Statistics, which makes many people’s teeth hurt upon hearing or seeing the word, is a helpful science, when used correctly and cautiously.
Statistics allow us to take large amounts of information about people, events, or things, and convert that data into more understandable pictures of what is most and least likely.
Here’s some basic statistical terms, with my homegrown and completely unauthorized notions about what they mean:
AVERAGE … Probably the most commonly known term of all and somewhat meaningless, since it can represent several of the other terms here, such as means and medians.
We often refer to ourselves as “average”, while thinking of ourselves as “special” or “above average”:)
MEAN … One way to tell us what “average” is, even if nobody actually fits the contextual definition … as some are wont to say, the average person does not exist.

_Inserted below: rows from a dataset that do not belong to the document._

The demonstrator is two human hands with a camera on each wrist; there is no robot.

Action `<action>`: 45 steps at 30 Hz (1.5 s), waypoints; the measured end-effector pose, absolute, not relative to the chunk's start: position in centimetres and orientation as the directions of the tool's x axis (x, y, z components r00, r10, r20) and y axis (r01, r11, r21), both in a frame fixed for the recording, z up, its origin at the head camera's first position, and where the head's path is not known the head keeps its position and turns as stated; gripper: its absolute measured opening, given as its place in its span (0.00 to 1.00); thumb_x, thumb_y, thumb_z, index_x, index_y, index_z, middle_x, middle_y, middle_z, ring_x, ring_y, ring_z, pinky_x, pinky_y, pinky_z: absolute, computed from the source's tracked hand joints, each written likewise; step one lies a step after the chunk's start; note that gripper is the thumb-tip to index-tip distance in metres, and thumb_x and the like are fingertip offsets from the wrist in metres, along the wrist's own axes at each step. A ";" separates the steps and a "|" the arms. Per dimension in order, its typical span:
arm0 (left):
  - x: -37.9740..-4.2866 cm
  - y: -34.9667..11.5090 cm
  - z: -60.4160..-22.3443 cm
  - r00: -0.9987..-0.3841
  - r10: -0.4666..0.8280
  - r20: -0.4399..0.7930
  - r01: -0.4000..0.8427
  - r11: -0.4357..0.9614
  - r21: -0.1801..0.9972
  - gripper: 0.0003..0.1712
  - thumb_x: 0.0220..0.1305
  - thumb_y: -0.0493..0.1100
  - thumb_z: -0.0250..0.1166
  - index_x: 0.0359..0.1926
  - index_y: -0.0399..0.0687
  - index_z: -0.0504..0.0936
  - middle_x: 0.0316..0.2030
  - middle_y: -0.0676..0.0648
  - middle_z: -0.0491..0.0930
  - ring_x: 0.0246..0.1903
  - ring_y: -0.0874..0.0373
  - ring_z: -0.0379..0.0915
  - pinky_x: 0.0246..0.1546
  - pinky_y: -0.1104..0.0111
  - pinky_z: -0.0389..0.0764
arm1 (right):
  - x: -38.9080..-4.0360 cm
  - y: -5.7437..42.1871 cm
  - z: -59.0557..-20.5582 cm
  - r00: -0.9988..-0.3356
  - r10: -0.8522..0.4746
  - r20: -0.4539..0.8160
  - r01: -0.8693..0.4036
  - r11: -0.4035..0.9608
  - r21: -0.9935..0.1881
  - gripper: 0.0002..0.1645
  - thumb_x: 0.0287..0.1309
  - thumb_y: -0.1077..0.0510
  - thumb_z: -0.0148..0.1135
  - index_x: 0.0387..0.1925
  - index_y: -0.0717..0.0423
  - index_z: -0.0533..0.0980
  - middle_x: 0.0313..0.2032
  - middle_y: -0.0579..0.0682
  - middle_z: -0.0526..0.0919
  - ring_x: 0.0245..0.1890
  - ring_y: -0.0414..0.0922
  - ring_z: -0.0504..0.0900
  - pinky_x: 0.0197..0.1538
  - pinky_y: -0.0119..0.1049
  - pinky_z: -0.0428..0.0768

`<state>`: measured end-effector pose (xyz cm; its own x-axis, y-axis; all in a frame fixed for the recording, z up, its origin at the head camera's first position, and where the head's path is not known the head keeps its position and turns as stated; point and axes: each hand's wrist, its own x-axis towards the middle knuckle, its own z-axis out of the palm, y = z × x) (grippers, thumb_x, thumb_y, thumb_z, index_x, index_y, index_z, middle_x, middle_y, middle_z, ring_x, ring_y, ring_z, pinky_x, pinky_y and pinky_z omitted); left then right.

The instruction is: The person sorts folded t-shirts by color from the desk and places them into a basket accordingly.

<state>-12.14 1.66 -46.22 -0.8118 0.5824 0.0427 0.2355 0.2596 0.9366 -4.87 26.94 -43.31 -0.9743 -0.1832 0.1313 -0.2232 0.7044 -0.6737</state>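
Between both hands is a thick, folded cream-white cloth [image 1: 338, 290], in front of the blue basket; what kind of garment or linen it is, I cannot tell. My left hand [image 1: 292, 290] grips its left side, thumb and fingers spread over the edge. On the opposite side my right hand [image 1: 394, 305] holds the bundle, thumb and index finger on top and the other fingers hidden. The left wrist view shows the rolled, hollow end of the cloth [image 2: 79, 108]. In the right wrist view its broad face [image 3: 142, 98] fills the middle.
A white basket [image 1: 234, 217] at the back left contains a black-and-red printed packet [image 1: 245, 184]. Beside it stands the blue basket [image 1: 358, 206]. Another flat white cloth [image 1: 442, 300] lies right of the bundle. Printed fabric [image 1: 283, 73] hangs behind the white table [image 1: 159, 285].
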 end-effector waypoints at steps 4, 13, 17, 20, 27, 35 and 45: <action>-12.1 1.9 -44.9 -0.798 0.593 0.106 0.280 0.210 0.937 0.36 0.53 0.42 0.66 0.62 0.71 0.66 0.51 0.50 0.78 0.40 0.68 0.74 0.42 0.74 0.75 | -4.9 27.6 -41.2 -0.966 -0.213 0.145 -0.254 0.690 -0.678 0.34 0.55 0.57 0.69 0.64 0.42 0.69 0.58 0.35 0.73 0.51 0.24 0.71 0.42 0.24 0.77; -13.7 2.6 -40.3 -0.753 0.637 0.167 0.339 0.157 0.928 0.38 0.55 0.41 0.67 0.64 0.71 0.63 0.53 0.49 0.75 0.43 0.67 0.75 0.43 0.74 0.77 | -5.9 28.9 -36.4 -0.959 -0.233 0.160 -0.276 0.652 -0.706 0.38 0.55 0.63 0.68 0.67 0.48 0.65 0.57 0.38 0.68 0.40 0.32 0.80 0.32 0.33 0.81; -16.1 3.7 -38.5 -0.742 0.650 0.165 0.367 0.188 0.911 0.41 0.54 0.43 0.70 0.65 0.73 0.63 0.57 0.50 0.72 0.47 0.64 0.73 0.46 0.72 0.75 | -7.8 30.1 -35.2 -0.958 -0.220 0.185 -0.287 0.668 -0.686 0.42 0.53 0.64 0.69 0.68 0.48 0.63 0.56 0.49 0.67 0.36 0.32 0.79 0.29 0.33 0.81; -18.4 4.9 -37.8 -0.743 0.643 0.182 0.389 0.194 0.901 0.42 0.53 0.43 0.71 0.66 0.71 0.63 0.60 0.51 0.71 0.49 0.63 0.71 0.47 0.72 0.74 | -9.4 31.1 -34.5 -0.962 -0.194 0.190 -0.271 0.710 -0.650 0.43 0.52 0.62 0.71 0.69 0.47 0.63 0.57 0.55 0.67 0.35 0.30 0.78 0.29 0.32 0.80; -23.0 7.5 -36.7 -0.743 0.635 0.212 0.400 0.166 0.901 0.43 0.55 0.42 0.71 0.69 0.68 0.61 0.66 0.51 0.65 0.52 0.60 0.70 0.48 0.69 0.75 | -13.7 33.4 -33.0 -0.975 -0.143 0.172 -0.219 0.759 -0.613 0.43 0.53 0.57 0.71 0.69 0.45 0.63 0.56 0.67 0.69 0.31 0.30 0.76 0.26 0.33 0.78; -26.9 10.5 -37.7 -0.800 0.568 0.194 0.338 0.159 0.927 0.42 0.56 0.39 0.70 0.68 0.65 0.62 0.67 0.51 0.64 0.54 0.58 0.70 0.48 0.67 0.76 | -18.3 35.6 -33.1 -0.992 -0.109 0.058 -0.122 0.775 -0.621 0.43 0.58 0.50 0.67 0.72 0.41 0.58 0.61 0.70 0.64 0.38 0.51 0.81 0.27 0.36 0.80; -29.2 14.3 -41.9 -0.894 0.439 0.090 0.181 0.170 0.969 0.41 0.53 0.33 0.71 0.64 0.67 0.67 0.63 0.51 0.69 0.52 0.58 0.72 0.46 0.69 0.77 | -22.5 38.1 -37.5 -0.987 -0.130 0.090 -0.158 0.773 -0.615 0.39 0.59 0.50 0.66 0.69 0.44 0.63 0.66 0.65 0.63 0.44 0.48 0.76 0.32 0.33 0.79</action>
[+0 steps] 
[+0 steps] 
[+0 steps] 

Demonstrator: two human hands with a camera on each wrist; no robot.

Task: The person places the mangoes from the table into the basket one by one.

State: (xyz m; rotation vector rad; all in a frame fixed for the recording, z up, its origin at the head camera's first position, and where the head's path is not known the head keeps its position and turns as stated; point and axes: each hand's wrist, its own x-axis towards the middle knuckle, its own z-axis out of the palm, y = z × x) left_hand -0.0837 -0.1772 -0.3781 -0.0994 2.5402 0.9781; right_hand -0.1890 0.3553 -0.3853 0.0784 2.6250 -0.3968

The mathematical average may or may not have anyone actually there.
MEDIAN … The “middle” value in a list – The value which is exactly greater than half of the total population.
MODE … Modes make distribution curves possible. The most often appearing value in a list, which appears as a “bump” when put into a graph format.
Of course, many other statistical terms exist and exist and are in use, hopefully by those who more clearly understand them than I.
So a list of 100 people might represent values which ascend or descend, depending on which end you start with OR be a list with a great big pile in the middle and dropping off toward each end, OR represent two vastly different groups of fifty people each OR … well, you get the point.
HOWEVER, THIS IS NOT ABOUT THOSE KIND OF STATISTICS …
Having recently spent some time considering possibilities and likelihoods, thinking about alternatives and best choices, and generally thinking about things, I have come to some realizations:
THE ONLY STATISTIC THAT REALLY MATTER IS YOU …
No matter how many others have experienced what you are experiencing, your experience is unique because it is happening to you.
The average, mean, mode, and median means nothing when your experience is different.
Where you personally land on a distribution chart is significant for you and you alone.
You decide the relevance of averages and distributions, based on your personal beliefs, experiences, attitudes, values, and hopes.
You can’t chart that …
Paying close attention only to my personal statistics in the Heartland ….
For more than most of us will ever need to know about statistical terms and what they mean in a formal or academic sense, The University of California at Berkeley definition list is the source I consulted to make sure I was not committing gross negligence or outright error in the discussion above.